Unikat
30 x 40 cm
In der japanischen Poesie ist das Tanka eine kurze Gedichtform, die oft von Natur, Zeit und spirituellen Reflexionen geprägt ist. Sie drückt auf subtile Weise tiefe Emotionen und philosophische Überlegungen aus.
Dieses Stickbild ist ähnlich aufgebaut wie ein Tanka – eine Komposition aus Naturmotiven und Symbolik, die durch ihre scheinbare Einfachheit eine tiefere Bedeutung vermittelt.
Die zwei Sonnen, die den Mittelpunkt der Komposition bilden, erscheinen in Mandalaform und erinnern an Meditationsbilder, die Ruhe und Unendlichkeit ausstrahlen. Sie haben etwas Kosmisches und Beständiges in sich und stehen im Kontrast zu den Wasserblasen im unteren Bereich, die das Momentane und Vergängliche symbolisieren.
Da die Sonne traditionell mit Energie, Kraft und Leben assoziiert wird und jeder Tiger seine eigene Sonne hat, vermittelt das Bild, dass jeder von uns seine eigene Quelle der Stärke und Vitalität besitzt und seinen eigenen Lebensweg geht.
Während Tiger in der realen Welt mächtig und groß erscheinen, werden sie hier klein und fast fragil dargestellt, während die Mohnblumen überdimensioniert und stark wirken. Diese bewusste Verzerrung der Realität, das umgekehrte Größenverhältnis führen den Betrachter in eine meditative Traum- oder Märchenwelt.
Die Mohnkapseln symbolisieren den Zustand zwischen Wachen und Träumen, da Mohn traditionell mit Opium und dem Schlaf verbunden ist und den Übergang zwischen den Welten symbolisiert. Gleichzeitig stehen sie aber auch für Wiedergeburt und Erneuerung, da sie die Samen enthalten, die nach dem Verfall der Kapsel neues Leben hervorbringen. Die Kapseln verkörpern somit nicht nur Vergänglichkeit, sondern auch das Potenzial für Neubeginn und den ewigen Kreislauf des Lebens.

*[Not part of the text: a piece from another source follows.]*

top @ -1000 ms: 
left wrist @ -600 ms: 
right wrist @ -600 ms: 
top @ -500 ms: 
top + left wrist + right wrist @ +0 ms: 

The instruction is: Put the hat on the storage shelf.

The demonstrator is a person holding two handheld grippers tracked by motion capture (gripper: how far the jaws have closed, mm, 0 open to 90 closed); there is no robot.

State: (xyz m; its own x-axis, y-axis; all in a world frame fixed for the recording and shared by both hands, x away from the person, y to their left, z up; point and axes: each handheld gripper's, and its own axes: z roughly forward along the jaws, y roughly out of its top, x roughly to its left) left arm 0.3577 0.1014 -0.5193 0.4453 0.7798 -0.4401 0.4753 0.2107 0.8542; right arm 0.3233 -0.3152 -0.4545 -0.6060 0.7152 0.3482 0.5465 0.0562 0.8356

Dass die Tiger auf den Mohnkapseln sitzen, stellt eine gezähmte Kraft dar – eine Kraft, die sich im Zustand des Träumens oder der Ruhe befindet, aber jederzeit neu geboren werden kann. Die Tiger scheinen auf der Grenze zwischen dem Wachzustand und dem Traumhaften zu balancieren, als Wächter des Traums.
Die Disteln mit ihren Dornen verkörpern sowohl Schutz als auch Widerstandskraft, als würden sie dafür sorgen, dass die Stille ungestört bleibt.
Dieses Stickbild strahlt eine ruhige, fast meditative Stimmung aus, wirkt poetisch und verträumt zugleich.
Besondere Sticktechniken: Applikationen, Effektgarne
Das Bild hat 9 Elemente, mit insgesamt 75186 Stichen.
"Gestickte Märchenwelten" sind nicht nur gestickte Gemälde - und bei genauer Betrachtung sicherlich auch viel mehr, als nur Märchen.
Das Irdische und das Himmlische - hier wird alles kunstvoll miteinander verstickt.
Ganz typisch für die Mode von 'leonid matthias' gibt es auch in diesen Arbeiten immer wieder Raum für Humor und kluge Ironie, die zum Hinterfragen, Nachdenken und Schmunzeln animieren.
Wie die feinen Pinselstriche eines Malers sind die Maschinenstiche unglaublich präzise, aber anders als auf einem Gemälde kommen hier Volumen und Formen besonders gut zur Geltung, denn hier wird mit unterschiedlichen Techniken, Materialien, Garnen und zahlreichen Überlappungen gearbeitet.
Jede bestickte Welt ist eine kleine Inszenierung, eine philosophische Kurzgeschichte, die mit Symbolen und tiefen Bedeutungen gefüllt ist, wie ein gutes altes Märchen.